We had the Bronze Age horse, which I found uninteresting but posted anyway; last year we had the cow. Two cows. Intrinsically more interesting. Razib Khan has a full (belated) post to which the Turtle has a followup.
Razib for his part was preparing the way for his Semitica post. As for the Turtle... keep in mind he isn't good at the pre-Thera Bronze Age. Reserve judgement accordingly.
Pointed out at the Turtle is the horrible climate 2200-2000 BC. This is true. Also mooted is that it may have spurred the Aryan movements: bringing Mitanni to the Hurri lands, Sanskrit to the Indus and Iranians everywhere in between. Although certainly the Near East and I think also the Indus held on for a few centuries more. But, first the Aryans had to get there...
The original paper, and Razib's summary, serve to constrain the possibilities. And what they find is: the cow, up to the Neolithic, was two species. They had split well before the Eemian, 300 kBC. As Razib points out, they are cows: that would be 1.5 My in human years; and 300 kBC may be an underestimate. Taurus is the Near Eastern cow, or bull if you're a Latin or Greek, familiar to West Europeans and Semites. The Indicus cow is different, though crossbreedable. Like the bison.

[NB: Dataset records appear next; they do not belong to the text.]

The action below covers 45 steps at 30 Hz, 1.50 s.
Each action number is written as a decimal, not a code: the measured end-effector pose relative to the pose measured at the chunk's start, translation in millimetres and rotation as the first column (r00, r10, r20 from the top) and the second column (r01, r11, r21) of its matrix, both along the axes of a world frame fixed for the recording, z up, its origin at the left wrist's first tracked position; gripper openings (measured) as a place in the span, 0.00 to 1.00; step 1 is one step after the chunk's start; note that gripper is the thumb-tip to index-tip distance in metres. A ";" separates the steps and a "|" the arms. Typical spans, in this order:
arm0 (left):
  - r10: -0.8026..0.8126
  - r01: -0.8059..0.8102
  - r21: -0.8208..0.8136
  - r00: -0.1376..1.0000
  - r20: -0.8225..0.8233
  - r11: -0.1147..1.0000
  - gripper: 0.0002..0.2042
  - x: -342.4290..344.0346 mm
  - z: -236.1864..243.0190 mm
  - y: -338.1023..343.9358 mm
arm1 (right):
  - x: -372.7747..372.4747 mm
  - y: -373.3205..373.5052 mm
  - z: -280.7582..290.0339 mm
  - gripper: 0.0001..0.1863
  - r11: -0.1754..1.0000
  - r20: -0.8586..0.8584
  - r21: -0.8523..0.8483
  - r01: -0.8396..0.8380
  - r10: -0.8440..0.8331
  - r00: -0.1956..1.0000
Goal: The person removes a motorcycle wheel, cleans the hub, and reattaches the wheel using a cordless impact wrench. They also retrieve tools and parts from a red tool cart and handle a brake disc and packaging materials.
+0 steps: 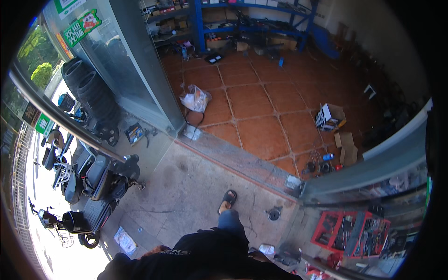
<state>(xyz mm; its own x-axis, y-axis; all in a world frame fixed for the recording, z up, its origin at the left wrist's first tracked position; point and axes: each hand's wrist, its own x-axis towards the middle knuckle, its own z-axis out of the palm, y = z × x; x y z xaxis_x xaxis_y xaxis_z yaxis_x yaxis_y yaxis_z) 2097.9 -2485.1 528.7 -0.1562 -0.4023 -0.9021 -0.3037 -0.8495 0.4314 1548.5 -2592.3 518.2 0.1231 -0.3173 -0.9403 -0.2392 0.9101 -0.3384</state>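
Observation:
At the lower edge, a small patch of skin, seemingly part of my left hand (157, 250), shows beside my black shirt (205, 256). Its fingers are hidden, so what it may hold cannot be made out. My right hand does not show; the shirt covers that side. One foot in a dark sandal (228, 199) is set forward on the grey paving. Nearest on the left lies a flat printed packet (125, 240). To the right of my leg are a white packet (267, 248) and a dark round part (274, 213) on the ground.
A raised sill (233, 163) crosses in front, leading to a red-tiled floor (252, 100). Scooters (93, 182) and stacked tyres (95, 91) stand left. Right are a red toolbox (350, 233) and glass door. Inside are a plastic bag (196, 98), an open box (330, 116) and blue shelving (198, 28).

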 end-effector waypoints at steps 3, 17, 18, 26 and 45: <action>-0.031 0.031 -0.001 0.999 -0.012 1.000 0.14 2.9 13.7 -106.4 | 1.9 -207.1 1.6 0.10 0.929 -0.084 0.048 -0.368 0.371 0.925; 0.306 -0.132 -0.420 0.873 0.379 0.898 0.12 113.9 -26.6 -733.2 | 205.2 -950.2 28.5 0.04 0.440 -0.151 -0.875 -0.203 0.150 0.977; 0.481 -0.389 -0.345 0.843 0.240 0.854 0.12 118.9 -34.9 -786.9 | 204.0 -954.1 14.5 0.04 0.624 -0.053 -0.767 -0.148 0.168 0.984; 0.711 -0.741 -0.242 0.670 -0.213 0.627 0.10 151.8 51.4 -1118.1 | 177.4 -1089.4 -17.1 0.09 0.985 -0.140 -0.103 -0.139 0.124 0.982; 0.756 -0.904 -0.153 0.419 -0.503 0.399 0.08 374.5 -122.8 -1764.8 | 825.4 -2010.8 -206.5 0.19 0.921 0.164 -0.389 0.019 0.049 0.985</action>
<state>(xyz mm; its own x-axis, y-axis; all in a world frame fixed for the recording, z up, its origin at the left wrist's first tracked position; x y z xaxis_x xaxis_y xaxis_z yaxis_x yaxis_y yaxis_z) 2472.4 -4249.9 405.9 0.2209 -0.7470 -0.6271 0.6776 -0.3449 0.6495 2373.8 -4603.1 311.6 0.2759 -0.6490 -0.7090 -0.1609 0.6960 -0.6998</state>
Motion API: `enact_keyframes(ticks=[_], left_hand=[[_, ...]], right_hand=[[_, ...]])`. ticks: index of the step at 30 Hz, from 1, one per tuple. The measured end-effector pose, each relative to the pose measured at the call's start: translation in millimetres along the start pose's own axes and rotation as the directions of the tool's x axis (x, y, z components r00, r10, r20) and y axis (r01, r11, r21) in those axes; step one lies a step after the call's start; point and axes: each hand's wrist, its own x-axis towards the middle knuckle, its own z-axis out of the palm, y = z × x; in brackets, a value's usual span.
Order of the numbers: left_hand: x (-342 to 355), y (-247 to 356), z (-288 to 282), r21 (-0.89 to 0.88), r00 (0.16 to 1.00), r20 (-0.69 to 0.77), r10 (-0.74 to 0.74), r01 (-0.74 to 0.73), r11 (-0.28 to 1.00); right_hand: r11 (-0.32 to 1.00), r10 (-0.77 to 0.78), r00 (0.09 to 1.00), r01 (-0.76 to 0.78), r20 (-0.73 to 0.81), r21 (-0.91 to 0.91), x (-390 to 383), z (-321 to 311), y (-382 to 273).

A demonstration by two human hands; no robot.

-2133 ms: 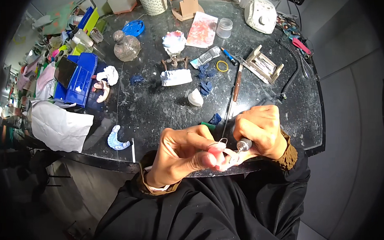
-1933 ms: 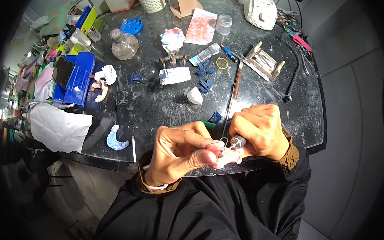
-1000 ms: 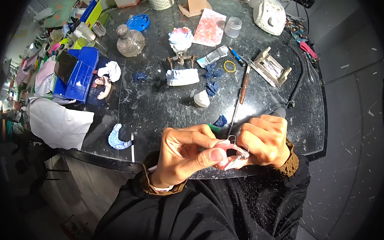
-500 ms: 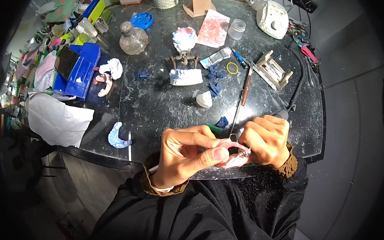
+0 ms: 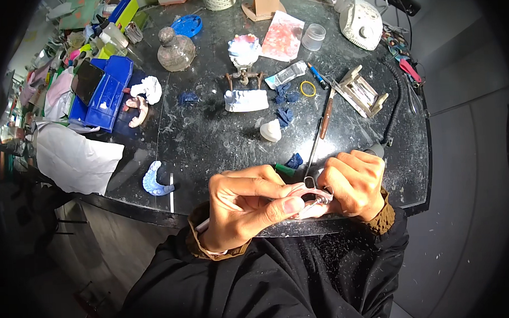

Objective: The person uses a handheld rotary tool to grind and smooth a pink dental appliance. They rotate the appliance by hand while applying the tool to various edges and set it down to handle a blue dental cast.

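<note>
My left hand (image 5: 242, 207) pinches a pink denture plate (image 5: 318, 191) with metal wire clasps between thumb and fingers, just over the table's near edge. My right hand (image 5: 353, 183) is curled tightly around a handpiece (image 5: 374, 150), whose dark rear end and cord show behind the knuckles. A small metal bit at its front meets the plate's right side; the rest is hidden by my fingers. Pale specks of dust are scattered over my dark clothing and in the air at lower right. A long thin metal instrument (image 5: 313, 148) lies just beyond the plate.
Mid-table stands an articulator (image 5: 244, 76) with white plaster models. A blue dental model (image 5: 155, 179) lies at near left, beside a white sheet (image 5: 78, 157) and a blue box (image 5: 111, 94). At right are a metal frame (image 5: 362, 93), a wooden-handled tool (image 5: 327, 117) and a coiled cord (image 5: 399, 100).
My left hand has shifted very slightly left, and the plate is tilted a little differently. Both hands keep their grips, and the flying specks have changed places.
</note>
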Motion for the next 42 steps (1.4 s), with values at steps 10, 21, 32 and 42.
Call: enact_keyframes(ticks=[10, 21, 32, 42], left_hand=[[1, 3, 4, 0.068, 0.999, -0.028, 0.014, -0.013, 0.998], [-2, -1, 7, -0.002, 0.999, -0.038, 0.038, -0.039, 0.999], [-2, -13, 7, -0.467, 0.978, 0.141, -0.151, 0.201, 0.861], [-5, -14, 5, -0.475, 0.974, 0.143, -0.176, 0.224, 0.851]], right_hand=[[0.993, -0.087, 0.994, 0.081, -0.071, -0.082, -4, 1, 1], [0.996, -0.085, 0.993, 0.083, -0.082, -0.027, -3, -1, 2], [0.85, 0.114, 0.987, -0.154, 0.11, 0.504, -3, 2, 4], [0.877, -0.022, 0.999, 0.006, 0.029, 0.48, -5, 5, 5]])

Indicus came to the Near East 2000-1500 BC, based on genetics. Razib at Brown Pundits figured that the Mitanni had planted their Aryan aristocracy upon their Hurri 1600 BC; he draws back to 1750 today. Missing in both Razib and the Turtle is that the Semitic Near East came back strong circa 1800 BC, with Zimri-Lim and Hammurabi, and the Assyrian merchants. Razib bases Mitanni 1600 BC on when the Hittites and Hurri allies sacked Babylon. Wikipedia thinks the Mitanni were already "king of Hurri"; Razib (here) deems Mitanni proper to have arisen in the vacuum. (Thera wasn't a factor but here's where I perform my obligation and say that went up around the same time.)
I am inclined, then, to agree that the Mitanni brought their species of cow along with them. 1600 BC is indeed the upheaval time in the upper Mesopotamia / Naharayn Hani GAL-bat (i.e. rabbat, Great Hani). Before that I am not seeing Nuzi, Mari, Asshur, nor Hammurabi's Babylonia much needing to bring in different cows. Pace Wiki I don't see the evidence for Aryans over the seventeenth-century Hurri; I am aware of no Aryan words in the pre-sacking tablets. In Assyria's northern colonies, we do meet Knesian "Hittites"... but, were they milking Indicae yet? Doubt it...
Razib considers a common protoIndic culture between east and west, before the Mitanni and Sanskrits made their move. He analogises to the Saxons, a German people who could notify raiders in the Mediterranean that the pickin's were gettin' rich in Britain. The protoIndic people had the Indica cow which they could assuredly herd on horseback. Iranians I suppose were north of there milking the Bactrian camel, I'm unsure if these were pack beasts yet.